**Aim of the task:** Report how many lines in the records below hold "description", with no other output.

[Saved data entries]
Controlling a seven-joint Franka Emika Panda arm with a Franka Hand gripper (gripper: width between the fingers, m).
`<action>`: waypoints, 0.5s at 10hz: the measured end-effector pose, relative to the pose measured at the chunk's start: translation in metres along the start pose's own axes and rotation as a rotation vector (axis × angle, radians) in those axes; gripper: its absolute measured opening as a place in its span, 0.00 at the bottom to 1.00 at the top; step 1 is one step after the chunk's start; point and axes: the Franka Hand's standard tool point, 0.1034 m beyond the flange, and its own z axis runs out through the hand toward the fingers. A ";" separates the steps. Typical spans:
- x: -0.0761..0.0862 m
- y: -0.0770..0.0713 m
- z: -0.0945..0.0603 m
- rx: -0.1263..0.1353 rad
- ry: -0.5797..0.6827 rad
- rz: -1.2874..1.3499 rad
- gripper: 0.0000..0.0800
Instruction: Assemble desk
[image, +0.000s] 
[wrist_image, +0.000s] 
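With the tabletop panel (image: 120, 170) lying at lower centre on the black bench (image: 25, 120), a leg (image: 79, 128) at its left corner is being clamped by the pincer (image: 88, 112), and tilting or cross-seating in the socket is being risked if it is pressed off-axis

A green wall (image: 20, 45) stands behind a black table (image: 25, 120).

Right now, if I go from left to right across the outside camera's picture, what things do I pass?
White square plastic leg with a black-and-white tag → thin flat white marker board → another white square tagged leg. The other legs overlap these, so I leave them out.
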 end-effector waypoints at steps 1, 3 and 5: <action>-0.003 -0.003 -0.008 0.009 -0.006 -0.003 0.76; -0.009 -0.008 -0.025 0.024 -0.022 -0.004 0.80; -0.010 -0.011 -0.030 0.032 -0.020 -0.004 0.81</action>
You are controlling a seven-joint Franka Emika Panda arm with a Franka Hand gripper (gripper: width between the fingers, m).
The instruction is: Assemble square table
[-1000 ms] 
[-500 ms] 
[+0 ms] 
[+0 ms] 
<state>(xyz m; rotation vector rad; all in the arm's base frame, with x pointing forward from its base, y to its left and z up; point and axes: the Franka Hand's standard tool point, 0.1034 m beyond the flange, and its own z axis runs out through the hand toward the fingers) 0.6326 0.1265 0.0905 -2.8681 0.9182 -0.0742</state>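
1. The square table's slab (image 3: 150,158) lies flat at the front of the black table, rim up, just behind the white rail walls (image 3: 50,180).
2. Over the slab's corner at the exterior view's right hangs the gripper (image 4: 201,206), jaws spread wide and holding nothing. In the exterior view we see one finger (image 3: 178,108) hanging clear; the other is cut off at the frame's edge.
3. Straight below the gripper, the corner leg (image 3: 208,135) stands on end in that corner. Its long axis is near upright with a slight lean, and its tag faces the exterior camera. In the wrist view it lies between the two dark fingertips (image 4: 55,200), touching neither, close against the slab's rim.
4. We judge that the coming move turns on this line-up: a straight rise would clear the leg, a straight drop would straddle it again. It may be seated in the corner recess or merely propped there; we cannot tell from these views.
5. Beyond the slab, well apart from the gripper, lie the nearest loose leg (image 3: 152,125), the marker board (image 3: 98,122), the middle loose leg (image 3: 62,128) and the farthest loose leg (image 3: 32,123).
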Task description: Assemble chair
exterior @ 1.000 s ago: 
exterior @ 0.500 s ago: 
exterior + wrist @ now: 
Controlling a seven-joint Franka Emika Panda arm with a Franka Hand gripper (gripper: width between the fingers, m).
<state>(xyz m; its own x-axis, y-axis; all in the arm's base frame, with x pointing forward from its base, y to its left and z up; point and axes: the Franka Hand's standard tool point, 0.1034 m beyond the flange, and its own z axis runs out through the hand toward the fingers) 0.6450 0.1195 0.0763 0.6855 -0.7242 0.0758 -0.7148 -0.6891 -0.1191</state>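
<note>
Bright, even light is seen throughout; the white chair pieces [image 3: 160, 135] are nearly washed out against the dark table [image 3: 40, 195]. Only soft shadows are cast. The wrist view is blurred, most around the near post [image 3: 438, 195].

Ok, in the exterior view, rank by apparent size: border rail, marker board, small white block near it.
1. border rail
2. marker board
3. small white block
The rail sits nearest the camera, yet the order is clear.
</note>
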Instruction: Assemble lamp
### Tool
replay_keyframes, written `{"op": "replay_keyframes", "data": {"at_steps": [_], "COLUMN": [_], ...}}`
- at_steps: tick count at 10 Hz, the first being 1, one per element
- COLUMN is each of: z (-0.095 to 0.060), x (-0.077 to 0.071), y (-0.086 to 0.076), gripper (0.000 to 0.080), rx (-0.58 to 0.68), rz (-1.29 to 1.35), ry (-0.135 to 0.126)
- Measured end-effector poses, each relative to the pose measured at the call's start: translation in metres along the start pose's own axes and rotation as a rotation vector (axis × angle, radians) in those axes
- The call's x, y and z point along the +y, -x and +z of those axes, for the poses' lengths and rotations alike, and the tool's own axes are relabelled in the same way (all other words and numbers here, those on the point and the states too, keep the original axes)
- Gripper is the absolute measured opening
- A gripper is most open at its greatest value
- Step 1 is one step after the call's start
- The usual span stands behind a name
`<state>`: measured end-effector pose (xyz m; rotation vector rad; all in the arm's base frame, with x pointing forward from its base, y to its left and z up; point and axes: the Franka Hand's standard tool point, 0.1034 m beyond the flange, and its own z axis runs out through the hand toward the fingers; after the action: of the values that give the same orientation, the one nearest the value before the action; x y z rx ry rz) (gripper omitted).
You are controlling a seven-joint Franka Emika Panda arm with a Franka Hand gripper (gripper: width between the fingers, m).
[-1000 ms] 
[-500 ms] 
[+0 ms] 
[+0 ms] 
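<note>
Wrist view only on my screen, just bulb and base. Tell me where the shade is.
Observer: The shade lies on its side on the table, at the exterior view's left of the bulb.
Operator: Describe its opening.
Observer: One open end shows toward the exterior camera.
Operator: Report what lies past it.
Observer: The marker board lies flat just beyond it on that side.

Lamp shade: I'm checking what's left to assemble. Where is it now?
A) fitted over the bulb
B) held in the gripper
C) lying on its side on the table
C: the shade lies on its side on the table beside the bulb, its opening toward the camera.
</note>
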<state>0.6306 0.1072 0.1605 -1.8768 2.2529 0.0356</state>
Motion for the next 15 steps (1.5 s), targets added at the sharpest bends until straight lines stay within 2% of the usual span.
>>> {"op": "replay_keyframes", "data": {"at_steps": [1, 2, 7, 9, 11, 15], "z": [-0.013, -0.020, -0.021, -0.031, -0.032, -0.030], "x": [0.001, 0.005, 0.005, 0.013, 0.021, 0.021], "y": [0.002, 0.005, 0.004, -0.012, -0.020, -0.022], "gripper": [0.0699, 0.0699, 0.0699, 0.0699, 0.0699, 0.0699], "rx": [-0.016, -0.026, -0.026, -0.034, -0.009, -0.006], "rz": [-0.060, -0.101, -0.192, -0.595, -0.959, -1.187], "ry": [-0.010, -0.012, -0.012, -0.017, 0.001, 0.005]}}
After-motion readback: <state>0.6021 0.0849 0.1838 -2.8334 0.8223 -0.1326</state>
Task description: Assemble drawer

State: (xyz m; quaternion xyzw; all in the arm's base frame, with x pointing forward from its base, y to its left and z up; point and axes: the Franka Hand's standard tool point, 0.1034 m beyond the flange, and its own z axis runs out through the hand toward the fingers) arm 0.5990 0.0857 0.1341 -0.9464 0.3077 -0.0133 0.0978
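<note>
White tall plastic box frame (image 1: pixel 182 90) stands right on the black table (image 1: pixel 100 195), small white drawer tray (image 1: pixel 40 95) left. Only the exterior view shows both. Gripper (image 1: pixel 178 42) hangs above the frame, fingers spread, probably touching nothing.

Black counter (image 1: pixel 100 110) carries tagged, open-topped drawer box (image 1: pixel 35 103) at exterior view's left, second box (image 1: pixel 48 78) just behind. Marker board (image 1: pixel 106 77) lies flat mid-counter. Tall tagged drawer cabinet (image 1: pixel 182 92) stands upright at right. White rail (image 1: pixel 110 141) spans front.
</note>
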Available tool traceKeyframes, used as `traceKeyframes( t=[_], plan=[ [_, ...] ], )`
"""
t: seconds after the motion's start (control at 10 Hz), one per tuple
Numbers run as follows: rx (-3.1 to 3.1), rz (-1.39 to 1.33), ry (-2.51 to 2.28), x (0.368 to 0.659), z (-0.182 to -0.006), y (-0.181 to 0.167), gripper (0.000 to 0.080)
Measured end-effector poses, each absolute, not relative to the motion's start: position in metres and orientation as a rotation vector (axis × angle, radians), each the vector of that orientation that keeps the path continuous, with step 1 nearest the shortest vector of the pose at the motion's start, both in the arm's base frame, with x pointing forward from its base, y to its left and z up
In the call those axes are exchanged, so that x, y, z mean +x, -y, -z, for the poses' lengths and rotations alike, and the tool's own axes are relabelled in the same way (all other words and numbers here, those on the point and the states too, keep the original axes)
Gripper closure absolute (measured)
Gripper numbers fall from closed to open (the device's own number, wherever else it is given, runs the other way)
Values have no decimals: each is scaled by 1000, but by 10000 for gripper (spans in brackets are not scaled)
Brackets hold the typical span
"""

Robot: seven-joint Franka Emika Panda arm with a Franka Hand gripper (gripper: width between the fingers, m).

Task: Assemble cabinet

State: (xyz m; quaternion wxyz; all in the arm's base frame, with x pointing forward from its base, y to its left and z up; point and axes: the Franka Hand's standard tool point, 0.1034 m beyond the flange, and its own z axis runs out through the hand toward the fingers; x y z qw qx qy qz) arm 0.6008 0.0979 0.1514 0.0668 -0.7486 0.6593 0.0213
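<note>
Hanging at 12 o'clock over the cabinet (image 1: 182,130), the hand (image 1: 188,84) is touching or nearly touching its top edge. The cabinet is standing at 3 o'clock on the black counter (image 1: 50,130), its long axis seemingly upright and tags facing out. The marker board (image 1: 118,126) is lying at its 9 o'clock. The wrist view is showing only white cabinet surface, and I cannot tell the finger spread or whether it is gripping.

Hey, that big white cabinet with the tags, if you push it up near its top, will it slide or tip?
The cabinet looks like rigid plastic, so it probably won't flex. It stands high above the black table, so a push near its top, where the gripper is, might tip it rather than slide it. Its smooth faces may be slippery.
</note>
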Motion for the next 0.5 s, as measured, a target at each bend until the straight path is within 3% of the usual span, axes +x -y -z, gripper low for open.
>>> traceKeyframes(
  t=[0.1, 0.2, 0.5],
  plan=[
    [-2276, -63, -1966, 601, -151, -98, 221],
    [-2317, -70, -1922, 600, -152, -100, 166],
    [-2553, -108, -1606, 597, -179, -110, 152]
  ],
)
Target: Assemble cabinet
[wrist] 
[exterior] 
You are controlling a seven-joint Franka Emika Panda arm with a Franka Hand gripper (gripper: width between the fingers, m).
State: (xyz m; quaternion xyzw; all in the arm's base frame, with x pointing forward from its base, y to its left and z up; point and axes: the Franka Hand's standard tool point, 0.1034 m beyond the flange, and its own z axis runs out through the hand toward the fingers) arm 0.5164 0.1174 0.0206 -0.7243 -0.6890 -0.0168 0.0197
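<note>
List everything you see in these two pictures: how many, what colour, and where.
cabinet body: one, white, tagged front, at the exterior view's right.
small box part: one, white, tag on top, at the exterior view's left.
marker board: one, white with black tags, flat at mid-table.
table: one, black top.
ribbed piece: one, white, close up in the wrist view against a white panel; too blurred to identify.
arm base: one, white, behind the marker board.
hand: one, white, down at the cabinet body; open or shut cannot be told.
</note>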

**Task output:** 2